PROMPT:
Write the records out again exactly, leaving no images in.

*** Opening of PROVIDED RECORDS ***

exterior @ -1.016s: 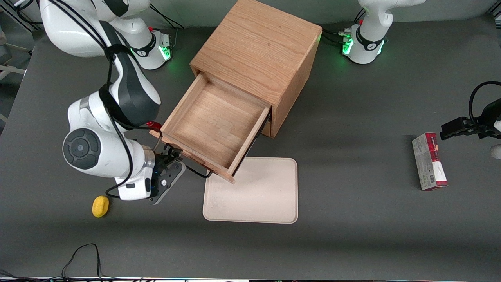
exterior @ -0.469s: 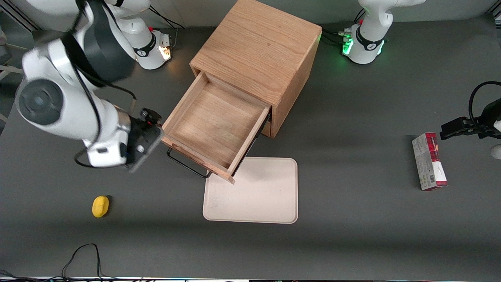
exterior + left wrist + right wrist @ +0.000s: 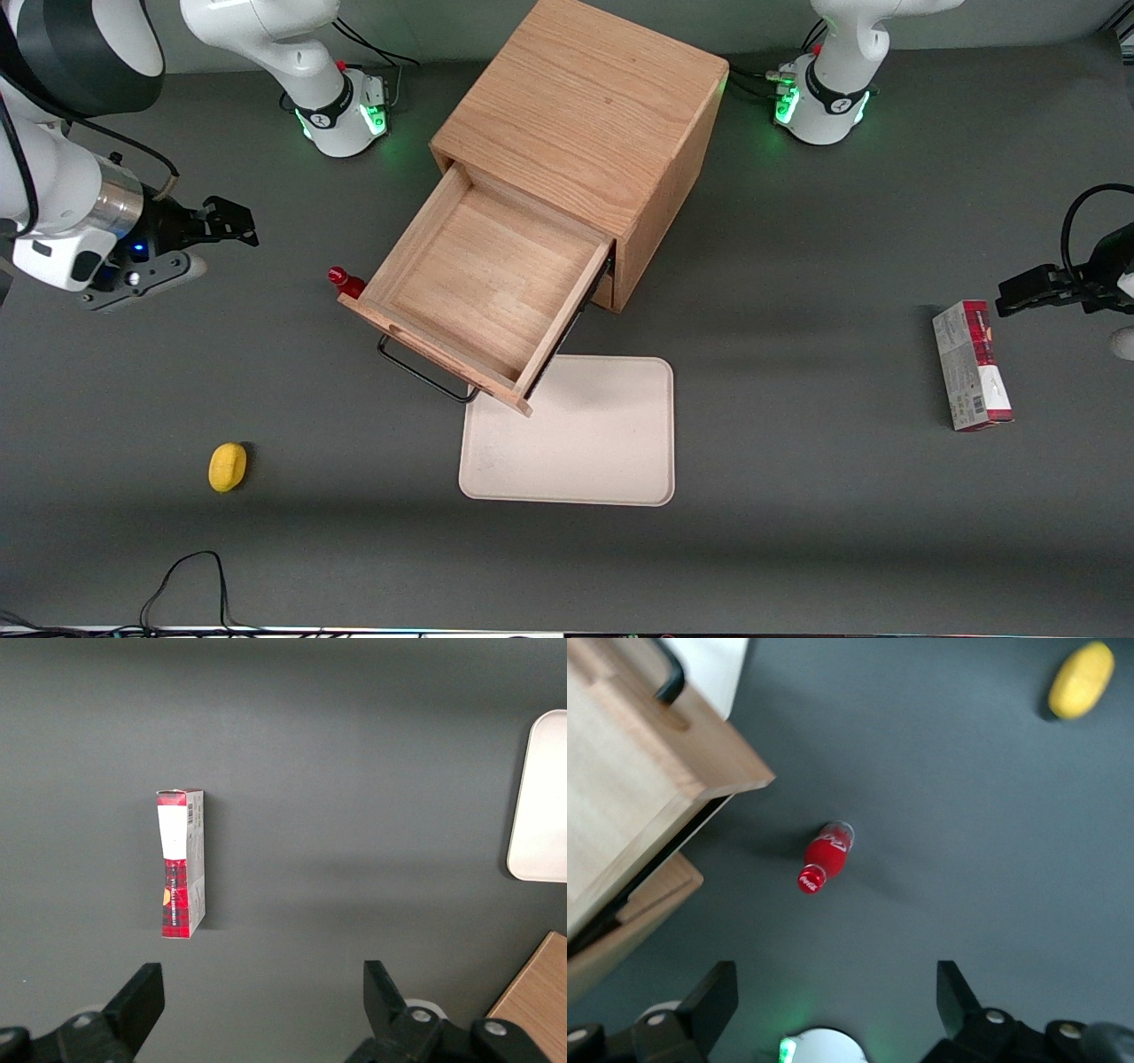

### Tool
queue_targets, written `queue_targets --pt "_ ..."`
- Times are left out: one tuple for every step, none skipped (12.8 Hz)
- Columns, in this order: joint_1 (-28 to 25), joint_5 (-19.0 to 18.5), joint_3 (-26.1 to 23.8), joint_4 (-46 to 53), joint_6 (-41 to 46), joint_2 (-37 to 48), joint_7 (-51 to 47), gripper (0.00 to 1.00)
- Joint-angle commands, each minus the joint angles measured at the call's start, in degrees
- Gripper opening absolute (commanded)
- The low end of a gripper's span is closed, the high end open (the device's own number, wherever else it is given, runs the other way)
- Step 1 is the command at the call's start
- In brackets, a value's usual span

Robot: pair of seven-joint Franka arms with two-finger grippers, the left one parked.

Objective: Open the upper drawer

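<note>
Coca-Cola script on red bottle (image 3: pixel 826 854)

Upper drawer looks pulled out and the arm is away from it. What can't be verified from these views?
- Lower drawer: front view, hidden under the open upper drawer.
- Red bottle: front view, mostly hidden by the drawer's corner; right wrist view shows it whole.
- Gripper: open, near the working arm's end; its arm is cut off by the frame edge.

Right arm (image 3: pixel 53 190): glossy white shell, black joint cap, bare metal wrist ring | black cables are strung along the links | gripper (image 3: pixel 232 223): matte black, fingers (image 3: pixel 226 213) parted, grey flange and a blue light seen just back of the jaws | base (image 3: pixel 341 111): ringed in black, lit green
</note>
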State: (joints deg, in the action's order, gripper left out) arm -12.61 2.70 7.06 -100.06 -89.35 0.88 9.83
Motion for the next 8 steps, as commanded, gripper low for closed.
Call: queue_targets --pt "-0.84 0.72 0.85 -1.45 -4.07 1.23 -11.71 0.99" --pt "-0.84 0.72 0.85 -0.67 -4.95 1.23 -15.16 0.99" --pt "-0.93 0.72 0.76 -0.31 -5.04 1.23 -15.28 1.0" --pt "-0.93 0.81 0.76 -0.13 -4.96 1.23 -15.19 1.0" --pt "-1.02 0.64 0.5 -0.13 -4.78 1.4 -15.11 1.0" --pt "-1.54 0.46 0.41 0.13 -4.78 1.32 -14.93 1.0" --pt "-1.72 -0.15 0.41 0.92 -4.43 1.23 -12.23 1.0" --pt "-1.11 -0.68 0.15 1.18 -3.73 1.23 -7.77 1.0"
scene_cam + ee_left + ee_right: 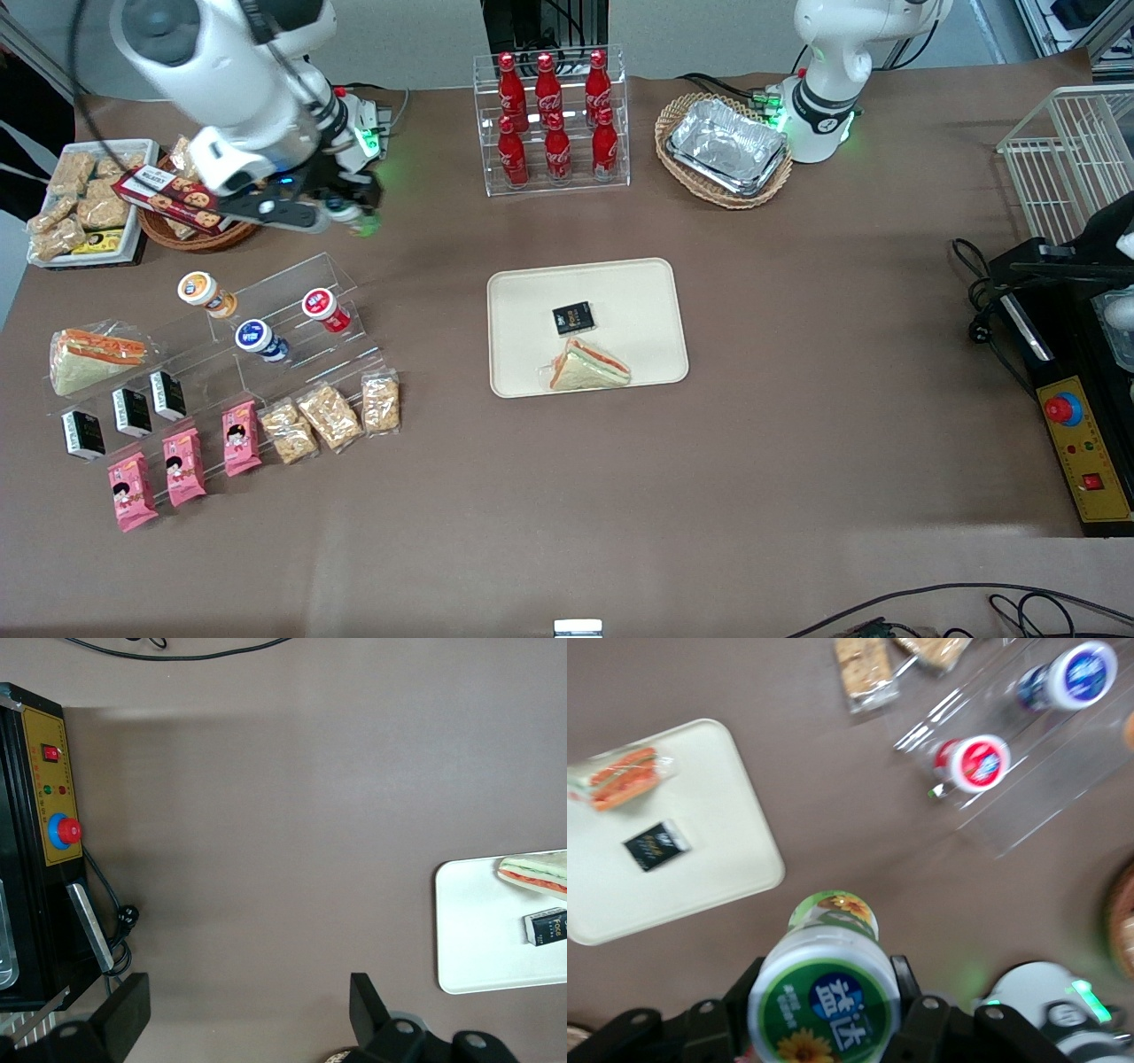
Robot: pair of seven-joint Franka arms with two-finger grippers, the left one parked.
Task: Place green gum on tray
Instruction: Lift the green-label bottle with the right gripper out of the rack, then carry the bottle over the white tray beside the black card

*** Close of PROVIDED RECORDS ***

RESPONSE:
exterior @ -1.016s: 
exterior @ -0.469s: 
exterior + left wrist + right wrist @ +0.000s: 

### Tool
queue_targets, written `queue_targets --pt "_ ..."`
- Times are left out: one tuple for every step, none skipped (12.8 Hz)
- Columns, in this order: joint_1 (-28 to 25), joint_5 (-19.0 to 18.5), joint_3 (-26.1 to 23.8), joint_4 (-46 to 53), joint_6 (-41 to 46), joint_2 (-37 to 48), joint_7 (-51 to 47), gripper (0.00 to 1.00)
- Joint-angle commands, each minus the joint angles measured at the call's start, in degrees
- Gripper opening absolute (commanded)
- The low end of a gripper's span is closed, the high end open (the device's own number, wherever else it is given, runs the other way)
- Step 1 is the command at the call's start
- In brackets, a value's usual span

Robot: pair of seven-joint Franka arms with two-finger grippers, the left one parked.

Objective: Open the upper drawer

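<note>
Coca-Cola script on red bottle (image 3: pixel 826 854)

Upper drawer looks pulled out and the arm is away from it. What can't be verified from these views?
- Lower drawer: front view, hidden under the open upper drawer.
- Red bottle: front view, mostly hidden by the drawer's corner; right wrist view shows it whole.
- Gripper: open, near the working arm's end; its arm is cut off by the frame edge.

Right arm (image 3: pixel 53 190): glossy white shell, black joint cap, bare metal wrist ring | black cables are strung along the links | gripper (image 3: pixel 232 223): matte black, fingers (image 3: pixel 226 213) parted, grey flange and a blue light seen just back of the jaws | base (image 3: pixel 341 111): ringed in black, lit green
</note>
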State: (joints deg, in the action's order, gripper left out) arm -12.61 2.70 7.06 -100.06 -89.35 0.88 9.83
Motion for the next 8 steps, as commanded, gripper low for closed.
Call: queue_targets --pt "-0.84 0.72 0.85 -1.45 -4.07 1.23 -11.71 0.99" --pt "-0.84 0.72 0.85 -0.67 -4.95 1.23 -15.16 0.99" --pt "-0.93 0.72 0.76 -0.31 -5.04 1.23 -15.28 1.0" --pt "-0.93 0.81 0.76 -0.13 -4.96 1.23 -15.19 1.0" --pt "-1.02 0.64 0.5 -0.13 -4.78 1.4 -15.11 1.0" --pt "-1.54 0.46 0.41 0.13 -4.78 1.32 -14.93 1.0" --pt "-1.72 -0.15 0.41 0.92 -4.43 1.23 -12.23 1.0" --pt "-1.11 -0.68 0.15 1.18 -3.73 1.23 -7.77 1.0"
scene_cam + ee_left + ee_right: 
Robot: pair of seven-joint Franka arms with two-finger grippers, the left one parked.
Task: Place green gum on tray
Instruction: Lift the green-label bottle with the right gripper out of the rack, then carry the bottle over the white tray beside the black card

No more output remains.